▶ What you have to do
Below are some records. Print exactly the lines between the one holding "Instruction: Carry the" and the one holding "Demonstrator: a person", inclusive, and nothing else.
++++ Information supplied ++++
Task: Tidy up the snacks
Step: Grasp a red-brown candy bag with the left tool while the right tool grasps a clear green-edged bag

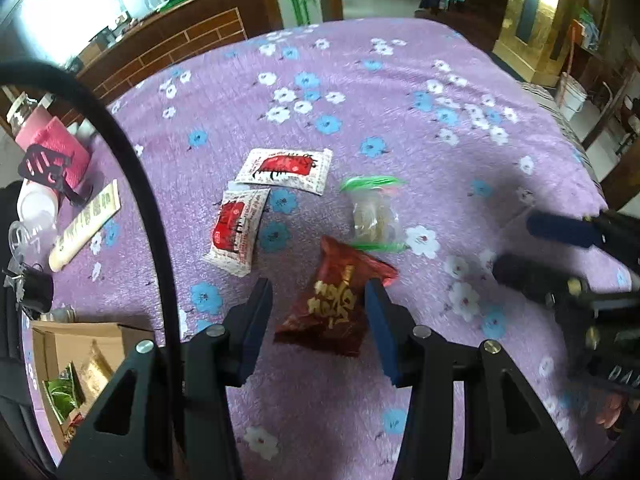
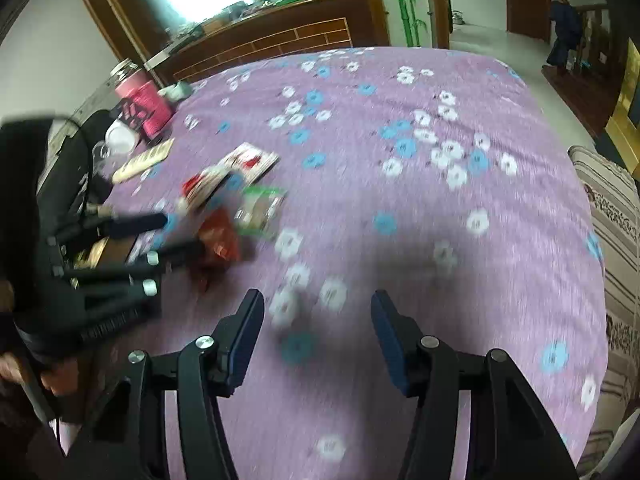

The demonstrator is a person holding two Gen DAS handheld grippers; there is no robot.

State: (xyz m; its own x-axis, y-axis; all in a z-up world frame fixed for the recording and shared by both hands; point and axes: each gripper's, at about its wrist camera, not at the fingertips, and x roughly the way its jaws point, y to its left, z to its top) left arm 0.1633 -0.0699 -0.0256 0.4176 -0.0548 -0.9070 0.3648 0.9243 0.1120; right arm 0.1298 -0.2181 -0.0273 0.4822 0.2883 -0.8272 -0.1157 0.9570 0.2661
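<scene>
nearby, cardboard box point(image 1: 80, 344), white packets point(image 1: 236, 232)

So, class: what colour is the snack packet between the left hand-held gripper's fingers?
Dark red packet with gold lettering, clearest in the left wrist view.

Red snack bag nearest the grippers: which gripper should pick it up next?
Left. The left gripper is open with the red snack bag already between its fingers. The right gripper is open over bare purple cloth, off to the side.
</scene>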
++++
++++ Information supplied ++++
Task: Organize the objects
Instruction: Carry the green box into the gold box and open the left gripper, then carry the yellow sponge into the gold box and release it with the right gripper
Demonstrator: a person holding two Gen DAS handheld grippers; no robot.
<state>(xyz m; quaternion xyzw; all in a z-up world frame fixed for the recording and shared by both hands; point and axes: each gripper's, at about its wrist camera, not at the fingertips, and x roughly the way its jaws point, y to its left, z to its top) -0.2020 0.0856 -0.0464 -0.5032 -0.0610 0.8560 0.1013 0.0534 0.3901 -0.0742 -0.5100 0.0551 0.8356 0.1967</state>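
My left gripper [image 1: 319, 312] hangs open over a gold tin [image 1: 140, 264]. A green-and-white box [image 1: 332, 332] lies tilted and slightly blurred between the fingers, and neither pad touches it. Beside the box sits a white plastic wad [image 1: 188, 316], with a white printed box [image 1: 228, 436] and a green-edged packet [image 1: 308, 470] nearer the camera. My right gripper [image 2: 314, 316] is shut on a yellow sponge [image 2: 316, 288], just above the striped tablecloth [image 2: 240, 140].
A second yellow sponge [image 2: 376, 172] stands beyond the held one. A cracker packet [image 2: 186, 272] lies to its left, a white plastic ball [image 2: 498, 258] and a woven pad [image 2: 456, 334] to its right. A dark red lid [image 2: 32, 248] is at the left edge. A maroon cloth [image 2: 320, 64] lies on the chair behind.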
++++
▶ Solution for this task
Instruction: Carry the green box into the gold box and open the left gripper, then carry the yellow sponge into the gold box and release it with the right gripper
Demonstrator: a person holding two Gen DAS handheld grippers; no robot.

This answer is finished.